Copy out each line from the material where the word "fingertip" is found.

*** DATASET SECTION ***

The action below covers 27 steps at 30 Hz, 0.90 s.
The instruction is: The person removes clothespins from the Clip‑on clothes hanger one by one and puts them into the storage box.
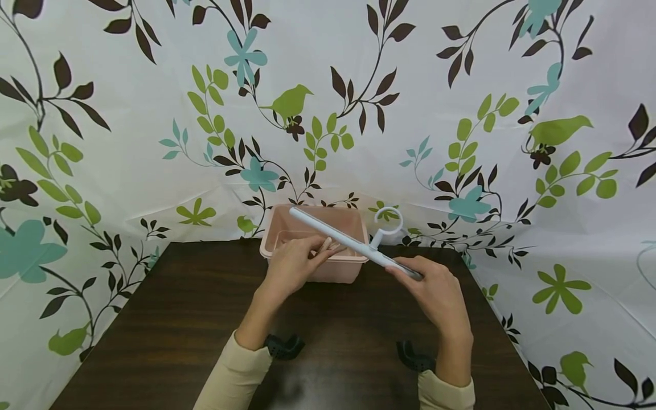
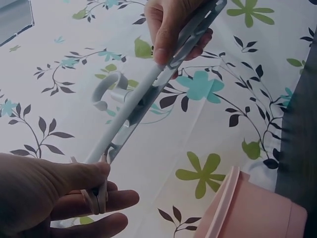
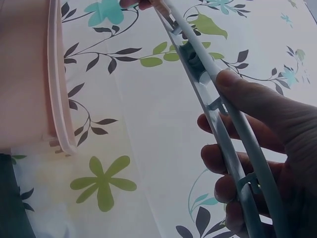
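Note:
A pale blue hanger bar point(image 1: 328, 229) with a round open hook point(image 1: 400, 221) is held slantwise in the air over the front of a pink plastic bin point(image 1: 328, 272). My right hand point(image 1: 435, 290) grips its lower right end, thumb on one side and fingers around the other. Between thumb and fingers of my left hand point(image 2: 44, 193) is a small pale pink clothespin point(image 2: 99, 198), which overlaps the far end of the bar in the left wrist view. Along the bar's hollow underside, small cross pieces point(image 3: 216, 104) show.
The bin stands at the back edge of a dark wooden table point(image 1: 328, 336). Behind and beside the table hangs a white cloth point(image 1: 328, 68) printed with leaves, flowers and birds. Dark straps point(image 1: 285, 347) sit at both wrists.

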Available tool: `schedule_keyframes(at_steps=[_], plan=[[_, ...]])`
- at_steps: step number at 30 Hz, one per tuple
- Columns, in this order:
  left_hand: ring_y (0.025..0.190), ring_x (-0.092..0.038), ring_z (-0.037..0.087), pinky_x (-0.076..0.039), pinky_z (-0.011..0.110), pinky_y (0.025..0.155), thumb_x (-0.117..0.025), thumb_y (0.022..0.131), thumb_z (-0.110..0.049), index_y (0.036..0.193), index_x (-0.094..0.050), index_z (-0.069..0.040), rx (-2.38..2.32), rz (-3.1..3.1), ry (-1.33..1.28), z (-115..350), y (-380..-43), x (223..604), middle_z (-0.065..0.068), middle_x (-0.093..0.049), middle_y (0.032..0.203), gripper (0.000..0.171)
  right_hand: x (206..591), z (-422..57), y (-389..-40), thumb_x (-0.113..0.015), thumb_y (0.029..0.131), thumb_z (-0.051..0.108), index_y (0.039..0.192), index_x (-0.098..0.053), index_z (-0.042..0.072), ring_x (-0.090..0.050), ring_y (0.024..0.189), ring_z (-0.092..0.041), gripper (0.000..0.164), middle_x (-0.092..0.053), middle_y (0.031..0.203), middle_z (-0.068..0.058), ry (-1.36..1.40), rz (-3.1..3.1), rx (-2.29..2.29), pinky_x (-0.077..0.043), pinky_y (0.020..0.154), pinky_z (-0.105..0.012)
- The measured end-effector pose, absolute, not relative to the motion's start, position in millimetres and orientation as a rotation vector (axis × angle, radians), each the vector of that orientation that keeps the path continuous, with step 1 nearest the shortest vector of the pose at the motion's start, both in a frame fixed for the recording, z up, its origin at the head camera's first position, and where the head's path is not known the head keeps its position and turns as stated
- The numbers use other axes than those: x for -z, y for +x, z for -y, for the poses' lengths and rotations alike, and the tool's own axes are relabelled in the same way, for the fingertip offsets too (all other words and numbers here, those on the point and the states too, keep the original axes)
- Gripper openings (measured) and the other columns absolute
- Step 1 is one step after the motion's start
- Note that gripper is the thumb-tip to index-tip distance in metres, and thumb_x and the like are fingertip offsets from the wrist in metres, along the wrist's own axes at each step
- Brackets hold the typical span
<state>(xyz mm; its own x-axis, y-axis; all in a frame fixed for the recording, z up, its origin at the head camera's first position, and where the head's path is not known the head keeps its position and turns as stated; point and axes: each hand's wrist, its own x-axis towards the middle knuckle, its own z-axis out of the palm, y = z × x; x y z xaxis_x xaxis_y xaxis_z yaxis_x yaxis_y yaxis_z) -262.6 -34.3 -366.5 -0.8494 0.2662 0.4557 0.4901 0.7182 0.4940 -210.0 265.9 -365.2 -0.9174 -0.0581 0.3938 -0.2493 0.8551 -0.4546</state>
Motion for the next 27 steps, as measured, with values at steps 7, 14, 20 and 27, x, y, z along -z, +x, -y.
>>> schedule_keyframes(at_steps=[7, 14, 20, 27], plan=[[0.054, -0.043, 0.009, -0.03, 0.03, 0.054, -0.072, 0.105, -0.04, 0.075, -0.056, -0.024, 0.799, 2.552, -0.582, 35.4, -260.4, 366.8, -0.01, -0.044, 0.059, 0.037, 364.2, -264.1, -210.1, -0.072, 0.099, 0.059, 0.125, -0.083, 0.025, -0.056, 0.078, -0.019, 0.043, -0.078, 0.097, 0.004, 0.236, 2.669, -0.696, -0.044, 0.068, -0.036], [0.054, -0.043, 0.009, -0.029, 0.028, 0.053, -0.077, 0.102, -0.038, 0.078, -0.059, -0.025, 0.741, 2.535, -0.561, 34.7, -259.2, 368.5, -0.011, -0.044, 0.058, 0.032, 366.2, -263.9, -210.8, -0.073, 0.099, 0.057, 0.123, -0.084, 0.026, -0.058, 0.08, -0.019, 0.041, -0.079, 0.099, 0.005, 0.253, 2.662, -0.727, -0.047, 0.07, -0.037], [0.051, -0.037, 0.008, -0.024, 0.026, 0.051, -0.077, 0.102, -0.037, 0.076, -0.056, -0.024, 0.708, 2.498, -0.549, 34.0, -258.6, 371.5, -0.012, -0.039, 0.056, 0.035, 367.2, -264.3, -211.7, -0.072, 0.1, 0.059, 0.124, -0.083, 0.027, -0.058, 0.081, -0.019, 0.042, -0.079, 0.101, 0.004, 0.247, 2.668, -0.749, -0.047, 0.07, -0.037], [0.051, -0.035, 0.008, -0.022, 0.028, 0.052, -0.08, 0.099, -0.037, 0.081, -0.064, -0.024, 0.64, 2.404, -0.528, 31.4, -260.5, 378.9, -0.012, -0.039, 0.055, 0.027, 367.1, -264.8, -214.8, -0.071, 0.1, 0.06, 0.125, -0.083, 0.028, -0.055, 0.079, -0.019, 0.043, -0.077, 0.096, 0.005, 0.252, 2.673, -0.77, -0.045, 0.068, -0.036]])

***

● WRITTEN RESPONSE
- The numbers use other axes than those: x for -z, y for +x, z for -y, for the poses' lengths and rotations alike, and the tool's own axes are relabelled in the same way, for the fingertip offsets too (all other words and numbers here, those on the point and the states too, keep the original axes)
- Note that gripper is the thumb-tip to index-tip distance in metres, and thumb_x and the like are fingertip offsets from the wrist in metres, along the wrist's own axes at each step

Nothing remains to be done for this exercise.